Cellular and viral determinants of MnHep cell HCV entry capacity. MnHep cells transduced to express green fluorescent protein (GFP) alone as a negative control or the indicated HCV cell entry factors were challenged with GLuc expressing (A) genotype 1a H77 HCVpp or (B) genotype 2a Jc1 HCVcc. Infections were performed in parallel with an HCV neutralizing antibody (Anti-E2) or 2'CMA, respectively. GLuc values were measured at 48 h.p.i. for HCVpp or the indicated times for HCVcc, normalized to parallel VSVGpp infections, and set relative to infection of highly permissive Huh-7.5 cells. Three independent experiments, each performed with 6 replicates, are represented, and statistics are relative to GFP alone. Naïve Huh-7.5 and MnHep cells were challenged with mouse CD81 adapted HCVcc, and (C) intracellular and (D) extracellular HCV RNA levels were assayed as described in the preceding text. Three independent experiments were each performed in triplicate. ***P < .001 (Mann–Whitney test).

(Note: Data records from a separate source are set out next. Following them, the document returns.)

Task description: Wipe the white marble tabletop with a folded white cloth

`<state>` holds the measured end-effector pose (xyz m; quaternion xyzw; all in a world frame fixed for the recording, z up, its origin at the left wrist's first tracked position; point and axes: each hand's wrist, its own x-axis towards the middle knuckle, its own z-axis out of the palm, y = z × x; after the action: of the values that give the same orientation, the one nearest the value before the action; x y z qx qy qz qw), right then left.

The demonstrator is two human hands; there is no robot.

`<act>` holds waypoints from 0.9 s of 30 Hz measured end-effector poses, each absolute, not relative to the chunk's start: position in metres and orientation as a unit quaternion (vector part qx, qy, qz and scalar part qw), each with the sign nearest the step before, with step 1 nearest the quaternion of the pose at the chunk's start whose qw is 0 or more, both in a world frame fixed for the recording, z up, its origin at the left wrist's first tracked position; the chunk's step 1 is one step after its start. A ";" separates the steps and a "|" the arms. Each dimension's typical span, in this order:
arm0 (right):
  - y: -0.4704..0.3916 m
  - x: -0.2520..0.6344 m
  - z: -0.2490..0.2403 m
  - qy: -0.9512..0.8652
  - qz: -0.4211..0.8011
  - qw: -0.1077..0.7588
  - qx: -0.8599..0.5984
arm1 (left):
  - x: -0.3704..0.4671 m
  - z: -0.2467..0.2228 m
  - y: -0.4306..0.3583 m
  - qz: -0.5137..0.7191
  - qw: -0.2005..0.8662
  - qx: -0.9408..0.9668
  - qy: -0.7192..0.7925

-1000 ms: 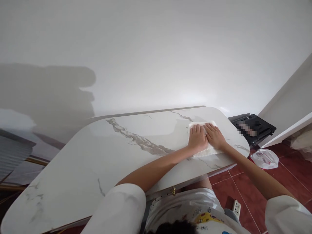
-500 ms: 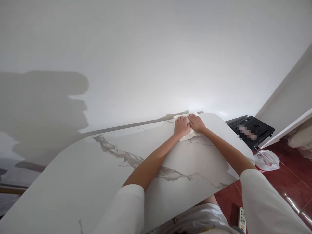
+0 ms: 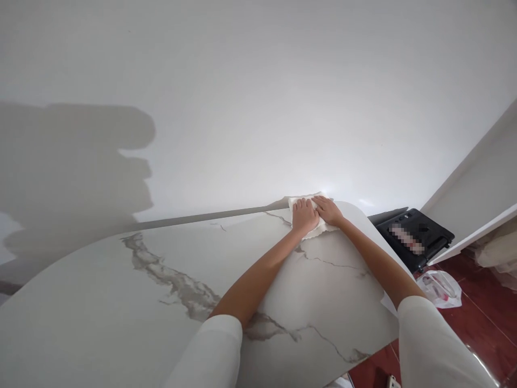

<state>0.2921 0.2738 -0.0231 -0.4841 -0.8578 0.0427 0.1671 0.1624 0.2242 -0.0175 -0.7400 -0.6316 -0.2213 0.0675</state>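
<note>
Across a smooth white table (image 3: 169,302) with rounded corners and jagged grey-brown veins, a soft, ragged-edged white cloth (image 3: 317,231) is pressed flat at the wall side. It is covered by the left hand (image 3: 305,215), fingers laid together, and by the right hand (image 3: 328,210), fingers extended over it; neither is clenched. Farther right, a hard black case (image 3: 420,237) is seen, then a crinkled white bag (image 3: 440,288), apparently thin plastic, on glossy red tiles (image 3: 480,323).
</note>
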 end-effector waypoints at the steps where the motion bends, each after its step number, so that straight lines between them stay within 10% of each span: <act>1: 0.275 0.298 -0.023 -0.854 0.043 0.168 -0.491 | 0.168 -0.018 0.226 -0.223 0.065 -0.742 -0.629; 27: 0.081 0.315 -0.018 -0.842 -0.001 0.123 -0.525 | 0.171 -0.019 0.059 -0.187 0.017 -0.798 -0.573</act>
<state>0.3147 0.0810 -0.0178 -0.5247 -0.8423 -0.0006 0.1233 0.1713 0.0590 -0.0186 -0.7979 -0.5728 -0.1871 0.0169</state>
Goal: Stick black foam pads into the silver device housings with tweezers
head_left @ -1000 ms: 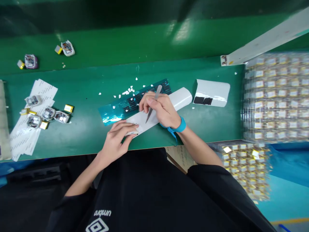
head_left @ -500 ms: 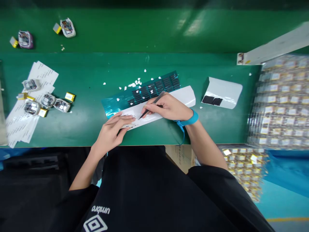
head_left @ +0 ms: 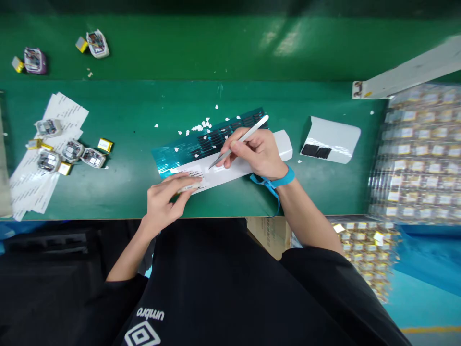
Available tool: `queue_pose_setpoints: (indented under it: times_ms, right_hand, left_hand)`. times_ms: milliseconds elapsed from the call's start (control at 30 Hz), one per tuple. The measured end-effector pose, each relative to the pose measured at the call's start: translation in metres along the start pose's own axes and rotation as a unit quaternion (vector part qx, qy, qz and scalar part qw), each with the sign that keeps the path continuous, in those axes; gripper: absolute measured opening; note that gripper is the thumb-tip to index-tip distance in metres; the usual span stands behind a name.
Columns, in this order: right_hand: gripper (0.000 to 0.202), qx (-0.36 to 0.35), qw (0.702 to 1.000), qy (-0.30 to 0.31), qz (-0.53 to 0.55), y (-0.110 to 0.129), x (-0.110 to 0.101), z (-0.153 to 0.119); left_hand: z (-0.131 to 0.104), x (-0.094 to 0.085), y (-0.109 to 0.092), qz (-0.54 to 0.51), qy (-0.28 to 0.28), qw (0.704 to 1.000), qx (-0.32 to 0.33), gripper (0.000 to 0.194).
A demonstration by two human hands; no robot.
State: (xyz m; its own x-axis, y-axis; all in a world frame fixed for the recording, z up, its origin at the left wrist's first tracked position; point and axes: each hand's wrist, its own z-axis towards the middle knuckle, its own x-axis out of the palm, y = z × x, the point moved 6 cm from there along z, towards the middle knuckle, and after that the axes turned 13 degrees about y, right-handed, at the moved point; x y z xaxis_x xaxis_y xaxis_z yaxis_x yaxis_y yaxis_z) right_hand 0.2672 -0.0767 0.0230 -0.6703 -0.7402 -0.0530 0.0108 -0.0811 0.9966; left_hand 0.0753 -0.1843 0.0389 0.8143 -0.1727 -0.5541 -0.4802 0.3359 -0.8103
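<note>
Two hands work: the right hand (head_left: 257,151), fingers pinched on slim metal tweezers (head_left: 238,142), has raised their rear end, while the left hand (head_left: 169,198) presses flat on the white paper strip (head_left: 230,171).

The right hand (head_left: 257,154) covers the middle of the white strip (head_left: 284,143) and the near edge of the teal sheet (head_left: 169,156). What the tweezers' (head_left: 239,141) tips pinch is too small to tell. The left hand (head_left: 165,202) hides the strip's near end. The stacked trays (head_left: 418,154) at right are blurred and cut by the edge; paper sheets (head_left: 32,182) run off the left
</note>
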Motion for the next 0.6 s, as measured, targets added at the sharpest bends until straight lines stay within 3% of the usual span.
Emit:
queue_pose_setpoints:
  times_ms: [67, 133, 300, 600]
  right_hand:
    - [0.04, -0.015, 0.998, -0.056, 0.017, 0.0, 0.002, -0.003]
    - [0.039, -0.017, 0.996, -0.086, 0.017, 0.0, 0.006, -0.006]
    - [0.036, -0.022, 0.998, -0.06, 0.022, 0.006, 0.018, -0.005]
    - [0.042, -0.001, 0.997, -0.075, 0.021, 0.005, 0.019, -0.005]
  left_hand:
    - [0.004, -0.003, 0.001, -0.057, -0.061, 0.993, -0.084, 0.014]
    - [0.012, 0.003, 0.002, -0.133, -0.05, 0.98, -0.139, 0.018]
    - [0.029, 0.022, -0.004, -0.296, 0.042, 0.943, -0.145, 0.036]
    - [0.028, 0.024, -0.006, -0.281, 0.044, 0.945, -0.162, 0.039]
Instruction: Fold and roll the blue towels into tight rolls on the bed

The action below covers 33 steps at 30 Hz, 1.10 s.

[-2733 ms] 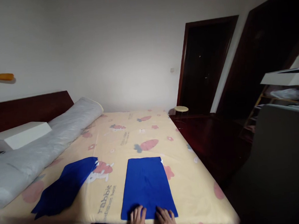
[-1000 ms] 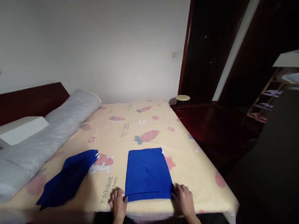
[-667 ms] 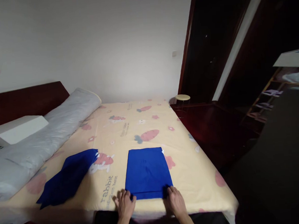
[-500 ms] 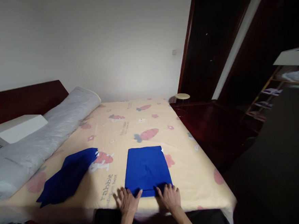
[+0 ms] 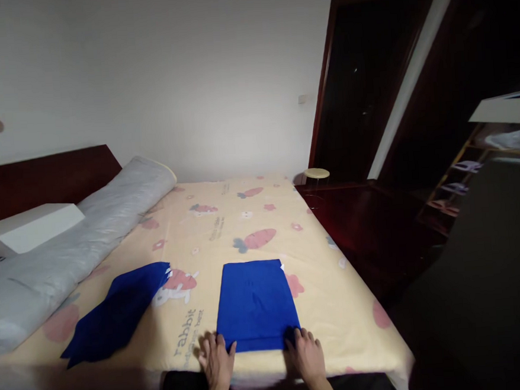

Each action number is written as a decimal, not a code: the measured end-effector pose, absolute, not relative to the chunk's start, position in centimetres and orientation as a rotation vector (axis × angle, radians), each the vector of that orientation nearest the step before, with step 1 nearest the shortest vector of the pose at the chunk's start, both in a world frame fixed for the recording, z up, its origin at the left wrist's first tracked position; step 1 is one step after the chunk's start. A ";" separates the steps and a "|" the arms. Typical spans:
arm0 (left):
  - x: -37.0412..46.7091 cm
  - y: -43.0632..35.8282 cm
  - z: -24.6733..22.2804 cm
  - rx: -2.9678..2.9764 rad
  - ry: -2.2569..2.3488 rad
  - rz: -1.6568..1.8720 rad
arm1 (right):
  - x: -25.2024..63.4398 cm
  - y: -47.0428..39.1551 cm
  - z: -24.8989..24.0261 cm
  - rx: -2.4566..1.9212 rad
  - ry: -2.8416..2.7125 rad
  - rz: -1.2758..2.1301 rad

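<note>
A rumpled blue cloth (image 5: 117,315) is seen on the patterned sheet (image 5: 340,326), apart from the left hand (image 5: 217,361), which is laid, thumb and fingers spread, at the near left corner of the flat blue cloth (image 5: 255,302). That cloth is placed by the sheet's front edge, and what seems a narrow near-side fold is best pressed evenly, its crease parallel to the far edge. The right hand (image 5: 308,356) is set at the near right corner, whether pinching or pressing cannot be told, and matched pressure is advised.
</note>
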<state>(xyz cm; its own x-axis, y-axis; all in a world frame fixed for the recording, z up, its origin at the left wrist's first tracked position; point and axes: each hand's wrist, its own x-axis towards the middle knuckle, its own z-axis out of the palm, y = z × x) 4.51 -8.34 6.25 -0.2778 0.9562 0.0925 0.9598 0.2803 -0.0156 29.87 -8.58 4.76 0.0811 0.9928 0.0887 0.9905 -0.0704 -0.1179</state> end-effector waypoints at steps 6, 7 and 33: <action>6.7 -7.4 4.2 -2.051 -2.393 -0.176 | 27.2 -8.2 4.4 -2.027 -2.097 0.085; 7.2 -7.2 4.1 -2.039 -2.425 -0.192 | 26.6 -7.9 4.3 -2.034 -2.083 0.127; 2.0 -8.5 5.5 -1.947 -2.314 -0.280 | 31.8 -8.3 2.5 -2.028 -1.950 -0.029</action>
<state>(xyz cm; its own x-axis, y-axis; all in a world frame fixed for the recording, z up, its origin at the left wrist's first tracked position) 1.99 -8.52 5.51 -0.1744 0.9647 0.1972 0.9839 0.1630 0.0731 31.77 -8.31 2.45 0.0648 0.9692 0.2376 0.9758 -0.0116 -0.2186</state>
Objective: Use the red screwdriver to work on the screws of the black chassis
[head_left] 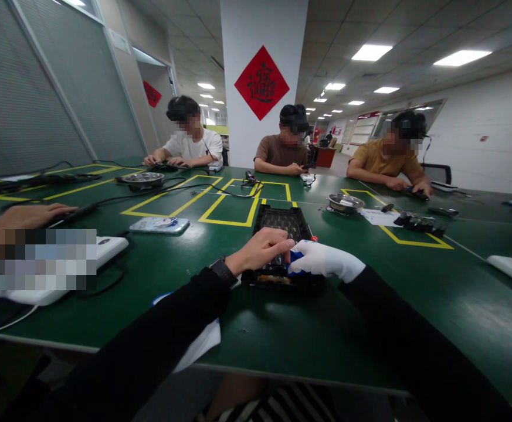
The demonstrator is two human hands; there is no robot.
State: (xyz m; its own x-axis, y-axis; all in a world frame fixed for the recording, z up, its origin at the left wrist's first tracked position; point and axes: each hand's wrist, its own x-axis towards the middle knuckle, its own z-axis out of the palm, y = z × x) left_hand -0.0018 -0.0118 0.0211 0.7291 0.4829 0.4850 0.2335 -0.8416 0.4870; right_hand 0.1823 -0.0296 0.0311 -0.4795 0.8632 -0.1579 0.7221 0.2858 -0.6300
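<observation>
A black open casing (282,220) lies on the green table in front of me. My left hand (264,251), bare and with a dark watch at the wrist, rests over its near part with the fingers bent together; what its fingertips hold, if anything, is hidden. Beside it my right hand (324,259), in a white glove, is closed around a blue object (297,262) above the casing. The tips of both hands meet near the middle of the casing. The casing's near edge shows below them.
A phone (159,225) lies left of the casing. Metal bowls (346,203) (143,180) stand further back. A white device (110,249) and another person's hand (33,215) are at the left. Three people sit across the table. Black parts (420,224) lie at the right.
</observation>
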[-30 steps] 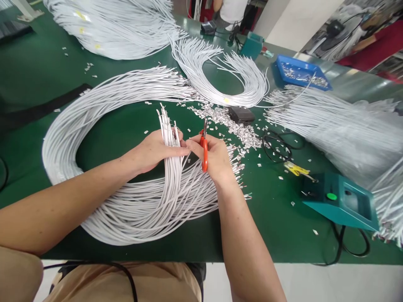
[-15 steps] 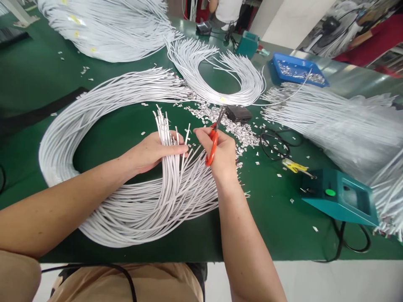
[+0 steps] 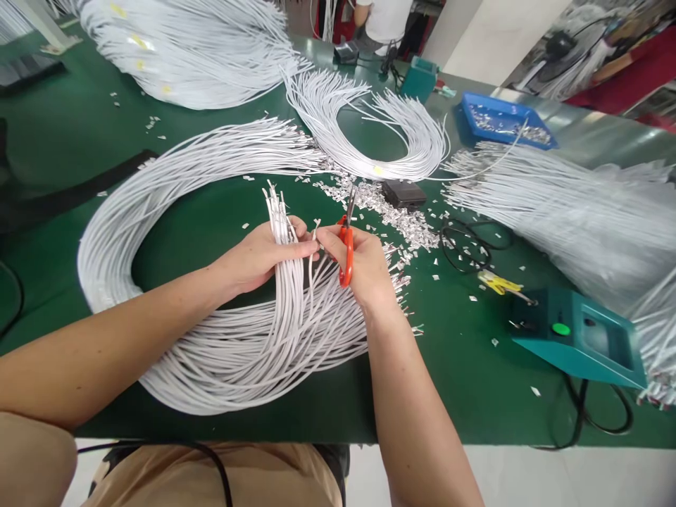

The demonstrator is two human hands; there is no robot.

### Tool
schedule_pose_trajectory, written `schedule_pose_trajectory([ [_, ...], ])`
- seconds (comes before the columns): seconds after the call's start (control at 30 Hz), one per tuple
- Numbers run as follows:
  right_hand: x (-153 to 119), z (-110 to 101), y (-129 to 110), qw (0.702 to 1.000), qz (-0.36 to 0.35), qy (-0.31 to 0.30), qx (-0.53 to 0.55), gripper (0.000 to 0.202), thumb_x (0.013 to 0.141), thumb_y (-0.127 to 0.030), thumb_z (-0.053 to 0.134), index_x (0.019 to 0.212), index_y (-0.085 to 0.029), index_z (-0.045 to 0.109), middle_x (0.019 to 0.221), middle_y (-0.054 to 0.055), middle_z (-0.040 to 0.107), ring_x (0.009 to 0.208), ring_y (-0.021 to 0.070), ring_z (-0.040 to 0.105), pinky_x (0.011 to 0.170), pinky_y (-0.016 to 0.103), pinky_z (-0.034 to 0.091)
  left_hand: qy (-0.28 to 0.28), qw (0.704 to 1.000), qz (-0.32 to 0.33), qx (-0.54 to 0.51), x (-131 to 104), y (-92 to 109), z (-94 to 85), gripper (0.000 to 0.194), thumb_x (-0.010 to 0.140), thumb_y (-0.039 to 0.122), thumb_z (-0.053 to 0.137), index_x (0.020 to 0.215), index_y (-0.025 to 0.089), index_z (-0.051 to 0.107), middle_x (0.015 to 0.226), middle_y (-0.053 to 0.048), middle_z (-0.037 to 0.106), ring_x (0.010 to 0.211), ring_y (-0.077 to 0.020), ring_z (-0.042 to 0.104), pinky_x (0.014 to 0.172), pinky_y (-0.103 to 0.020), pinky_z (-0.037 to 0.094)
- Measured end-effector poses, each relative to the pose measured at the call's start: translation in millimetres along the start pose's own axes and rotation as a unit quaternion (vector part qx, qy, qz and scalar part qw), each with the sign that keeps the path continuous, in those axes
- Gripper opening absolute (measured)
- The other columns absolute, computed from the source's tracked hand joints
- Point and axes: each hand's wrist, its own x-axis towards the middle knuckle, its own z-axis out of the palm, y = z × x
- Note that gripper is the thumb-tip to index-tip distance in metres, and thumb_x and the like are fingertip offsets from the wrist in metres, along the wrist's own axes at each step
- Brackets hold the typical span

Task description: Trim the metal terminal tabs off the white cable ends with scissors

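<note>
My left hand (image 3: 264,257) is closed around a bunch of white cables (image 3: 288,282), whose cut ends stand up above the thumb. One cable end (image 3: 315,227) sits apart from the bunch, between my two hands. At that end are the thumb and fingertips of my right hand (image 3: 364,264), which also holds orange-handled scissors (image 3: 347,250) with the blades pointing up and away. Below both hands lies a large coil of white cable (image 3: 211,366), and its loose ends fan out under my right hand.
Small pale scraps (image 3: 380,204) are scattered on the green table (image 3: 448,394) beyond my right hand, near a black block (image 3: 404,194). At right stands a teal device (image 3: 581,331) with a yellow clip (image 3: 499,283). More cable bundles (image 3: 195,49) and a blue tray (image 3: 507,120) lie behind.
My right hand has moved left, bringing its fingertips to the separate cable end beside my left thumb. The scissors have shifted left with it. My left hand keeps its hold.
</note>
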Motion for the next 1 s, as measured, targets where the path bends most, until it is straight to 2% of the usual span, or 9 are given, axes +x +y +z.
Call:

Of the many cellular factors required for HCV cell entry, 4 influence HCV tropism (reviewed in Ploss et al14). Cell type expression patterns of scavenger receptor class B type I and claudin-1 affect the tissue tropism of this process, while sequence differences in CD81 and occludin (OCLN) influence species tropism. All 4 of these factors were expressed in MnHep cells (Supplementary Figure 2AC). Overexpression of the human versions of scavenger receptor class B type I and claudin-1 in these cells (monitored by immunoblot;Supplementary Figure 2E) did not enhance infection with HCVpp ( Figure 2A) or HCVcc ( Figure 2B). Thus, the Mn and human versions of these proteins were equally functional and present at saturating levels. Overexpression of either human or Mn OCLN enhanced infection with GLuc reporter expressing HCVpp and HCVcc ( Figure 2A and B), which indicated that MnHep OCLN levels were limiting for HCV entry. It was not surprising that the OCLN proteins from both species functioned equally well, because sequences previously defined to be critical for this activity are similar ( Supplementary Figure 3A) and both versions functioned equally in OCLN-deficient human 786-O cells ( Supplementary Figure 3B). Overexpression of human, but not Mn, CD81 enhanced HCVpp and HCVcc infection more than OCLN overexpression ( Figure 2A and B). The Mn version of CD81 is identical to the African green monkey orthologue ( Supplementary Figure 4A), which was previously shown to exhibit 25% of the function of the human protein 15, which we confirmed in CD81-deficient human HepG2 cells ( Supplementary Figure 4B). Cotransduction of human, but not Mn CD81, with either version of OCLN further enhanced HCVpp and HCVcc infection ( Figure 2A and B). In summary, inefficient MnHep HCV cell entry caused by low OCLN expression levels and suboptimal activity of Mn CD81 limit could be overcome by genetic manipulation of these cells.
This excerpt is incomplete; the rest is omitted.